* _Required action_
In the entries below, which lines run from the one with "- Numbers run" through the one with "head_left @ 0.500"? Repeat exactly those, both included, and no pictures.
═══ Data extracts ═══
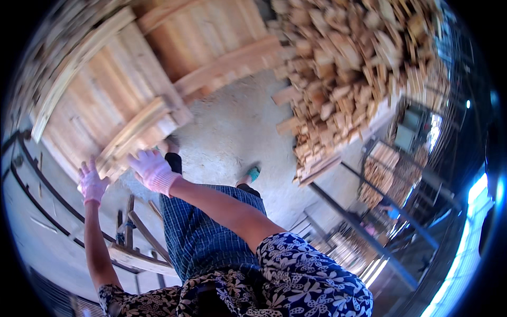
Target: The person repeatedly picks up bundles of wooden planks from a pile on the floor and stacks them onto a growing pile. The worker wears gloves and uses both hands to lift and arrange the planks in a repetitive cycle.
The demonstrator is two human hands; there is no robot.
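Note:
A large panel of side-by-side wooden boards (97, 87) lies at the left, with a batten (132, 124) across its near end and another across its far end. At its near edge my left hand (94, 184), in a pale pink-white glove, has its fingers stretched and apart. My right hand (154, 170), gloved alike, is spread beside the near batten's end. Both sets of fingertips overlap or border the panel's edge; motion blur hides whether they press on it. Neither hand holds anything that I can see.
A second wooden panel (211, 45) lies beyond the first. Heaped short wood offcuts (343, 68) fill the far right. Dark metal rails (50, 195) and a wooden frame (140, 232) stand near left; a long metal bar (364, 232) crosses the right. My feet are on the concrete floor (227, 121).

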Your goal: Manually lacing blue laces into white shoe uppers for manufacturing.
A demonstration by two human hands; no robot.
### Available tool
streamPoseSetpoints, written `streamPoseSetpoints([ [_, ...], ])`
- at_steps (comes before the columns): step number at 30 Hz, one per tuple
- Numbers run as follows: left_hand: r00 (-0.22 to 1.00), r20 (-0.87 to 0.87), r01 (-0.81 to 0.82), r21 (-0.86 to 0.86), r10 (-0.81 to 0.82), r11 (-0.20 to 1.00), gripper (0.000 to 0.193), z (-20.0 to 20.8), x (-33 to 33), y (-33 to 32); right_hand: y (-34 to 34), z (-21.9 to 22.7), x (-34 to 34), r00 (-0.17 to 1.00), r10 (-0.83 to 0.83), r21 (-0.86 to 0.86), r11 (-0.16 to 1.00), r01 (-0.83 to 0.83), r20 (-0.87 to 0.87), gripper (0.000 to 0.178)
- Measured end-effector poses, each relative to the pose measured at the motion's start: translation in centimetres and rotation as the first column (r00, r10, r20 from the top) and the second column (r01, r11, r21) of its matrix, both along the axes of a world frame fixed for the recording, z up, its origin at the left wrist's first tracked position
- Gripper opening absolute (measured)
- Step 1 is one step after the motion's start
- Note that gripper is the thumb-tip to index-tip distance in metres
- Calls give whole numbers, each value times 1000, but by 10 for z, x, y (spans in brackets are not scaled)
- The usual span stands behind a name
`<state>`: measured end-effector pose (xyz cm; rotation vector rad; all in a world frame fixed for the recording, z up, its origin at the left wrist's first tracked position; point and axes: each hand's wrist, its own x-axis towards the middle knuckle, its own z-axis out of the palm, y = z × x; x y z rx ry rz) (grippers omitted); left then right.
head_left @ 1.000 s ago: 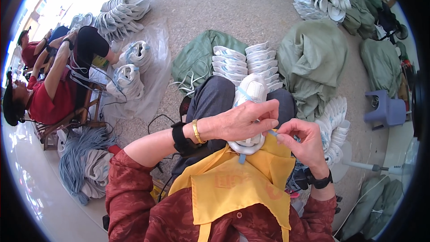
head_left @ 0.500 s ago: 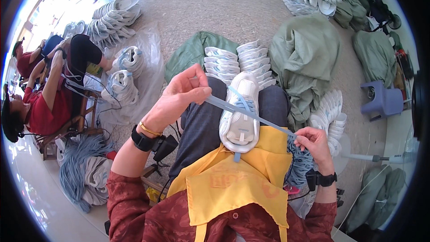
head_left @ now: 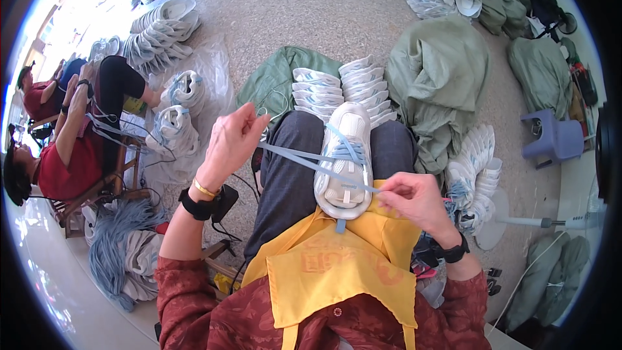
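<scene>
A white shoe [head_left: 348,123] rests upright on my lap between my thighs, its light blue shoelace [head_left: 304,155] partly threaded across the tongue. From the shoe the lace runs left to my left hand [head_left: 230,142], folds there, and comes back across the shoe. Closed fingers on that hand hold the lace at the fold, though the exact grip is partly hidden. A thin pale loop shows by its fingertips; I cannot make out what it is. To the right of the shoe, my right hand [head_left: 418,202] pinches the other stretch of lace.
Stacked white shoe uppers [head_left: 317,91] stand beyond my knees. Green cloth [head_left: 437,71] is heaped at the right, near a purple stool [head_left: 551,139]. Blue laces [head_left: 120,240] hang at the left. Co-workers in red [head_left: 68,162] sit farther left.
My right hand has moved left, close to the shoe. My left hand has gone left and slightly down. The lace, before stretched between both hands, now doubles back at the left hand.
</scene>
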<state>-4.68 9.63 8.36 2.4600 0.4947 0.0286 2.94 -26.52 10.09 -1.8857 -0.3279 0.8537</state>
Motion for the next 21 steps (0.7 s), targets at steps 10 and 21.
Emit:
streamPoseSetpoints([
  [10,819,387,565,-419,-423,711,20,-4,-12,-103,43,-6,-5,968,128,79,986,-148,215,15],
  [21,861,387,429,-205,-330,880,11,-22,-6,-115,34,-17,-6,886,143,17,986,-168,442,15],
])
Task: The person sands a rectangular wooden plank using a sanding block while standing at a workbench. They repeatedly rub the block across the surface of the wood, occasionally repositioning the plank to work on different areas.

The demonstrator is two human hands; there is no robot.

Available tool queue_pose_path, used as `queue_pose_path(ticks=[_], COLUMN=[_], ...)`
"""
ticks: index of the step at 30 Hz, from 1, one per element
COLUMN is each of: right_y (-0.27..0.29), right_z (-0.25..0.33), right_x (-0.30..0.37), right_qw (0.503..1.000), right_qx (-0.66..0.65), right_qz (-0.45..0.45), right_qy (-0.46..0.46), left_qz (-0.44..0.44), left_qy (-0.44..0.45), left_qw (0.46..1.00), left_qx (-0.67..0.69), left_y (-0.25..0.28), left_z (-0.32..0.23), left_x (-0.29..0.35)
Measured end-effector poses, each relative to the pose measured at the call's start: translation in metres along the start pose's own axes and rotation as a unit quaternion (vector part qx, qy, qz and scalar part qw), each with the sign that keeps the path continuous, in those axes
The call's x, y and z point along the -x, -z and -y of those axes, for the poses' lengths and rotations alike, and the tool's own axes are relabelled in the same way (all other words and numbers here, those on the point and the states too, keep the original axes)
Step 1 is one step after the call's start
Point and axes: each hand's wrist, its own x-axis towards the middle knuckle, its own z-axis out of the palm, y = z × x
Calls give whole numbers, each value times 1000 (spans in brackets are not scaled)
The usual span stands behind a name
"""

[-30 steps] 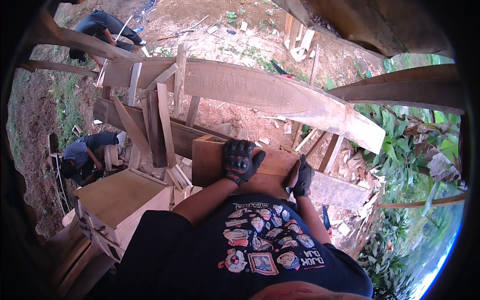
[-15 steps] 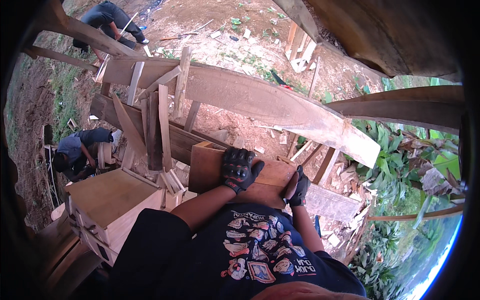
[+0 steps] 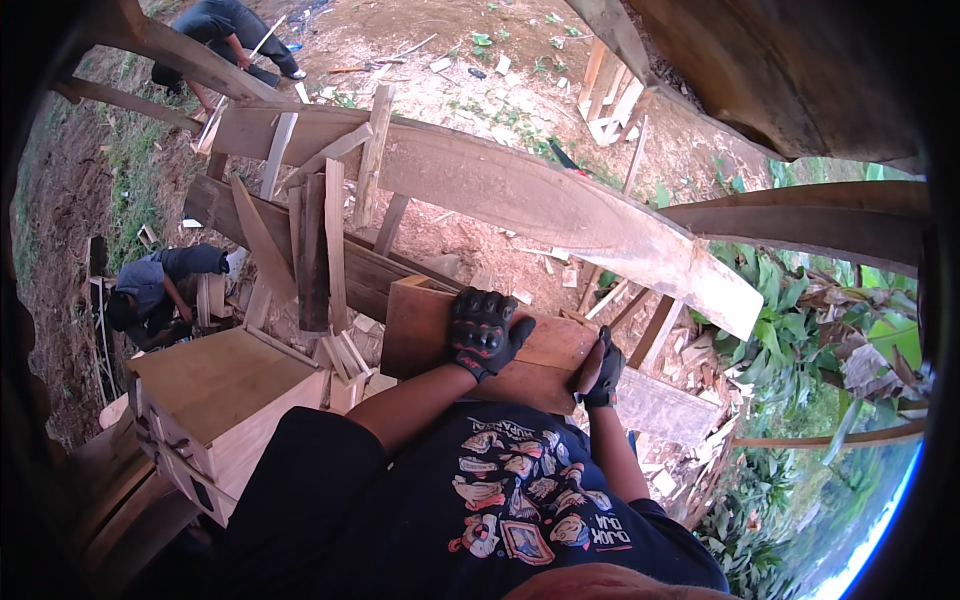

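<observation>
Now | reddish-brown wooden box (image 3: 430, 330) | both gloved hands gripping: left (image 3: 483, 333), right (image 3: 601, 375)

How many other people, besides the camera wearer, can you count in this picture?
2. One person bends over on the bare ground at the top left. Another person crouches at the left edge, beside the wooden box. Others may be hidden behind the planks.

No packages, labels, signs or screens in view. Only printed matter: graphic on front of person's dark shirt (image 3: 520, 500), near centre, small multicoloured pictures in white, red and pale blue, with line of light lettering at right.
</observation>
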Motion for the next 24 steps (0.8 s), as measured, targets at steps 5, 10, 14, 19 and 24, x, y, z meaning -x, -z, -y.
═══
* _Exercise answer_
- Numbers run as follows: left_hand: r00 (-0.22 to 1.00), r20 (-0.87 to 0.87), r01 (-0.81 to 0.82), r21 (-0.86 to 0.86), r10 (-0.81 to 0.82), r11 (-0.20 to 1.00), gripper (0.000 to 0.193), z (-20.0 to 20.8), x (-33 to 33), y (-33 to 32); right_hand: y (-34 to 34), z (-21.9 to 22.7), x (-34 to 34), r00 (-0.17 to 1.00), r10 (-0.83 to 0.83), r21 (-0.86 to 0.86), r11 (-0.16 to 1.00), r01 (-0.83 to 0.83), r20 (-0.87 to 0.87), gripper (0.000 to 0.178)
- Measured end-effector poses, each relative to the pose measured at the motion's start: translation in centimetres and rotation as the first column (r00, r10, r20 from the top) and the second column (r01, r11, r21) of its matrix, both along the axes of a world frame fixed for the recording, z up, its origin at the left wrist's first tracked position
- Gripper opening absolute (measured)
- Step 1 is one step after the motion's start
- Note that gripper is the thumb-tip to index-tip distance in metres
- Calls give whole numbers, each value times 1000, but by 10 for z, x, y (spans in brackets are not scaled)
- The usual span stands behind a name
`<state>`: measured end-effector pose (xyz cm; rotation vector rad; all in a world frame fixed for the recording, z up, its origin at the left wrist's first tracked position; point and axes: each hand's wrist, its own x-axis towards the middle knuckle, its own z-axis out of the palm, y = z × x; x y z rx ry rz) (grippers omitted); left then right.
head_left @ 1.000 s ago: 
head_left @ 0.500 s ago: 

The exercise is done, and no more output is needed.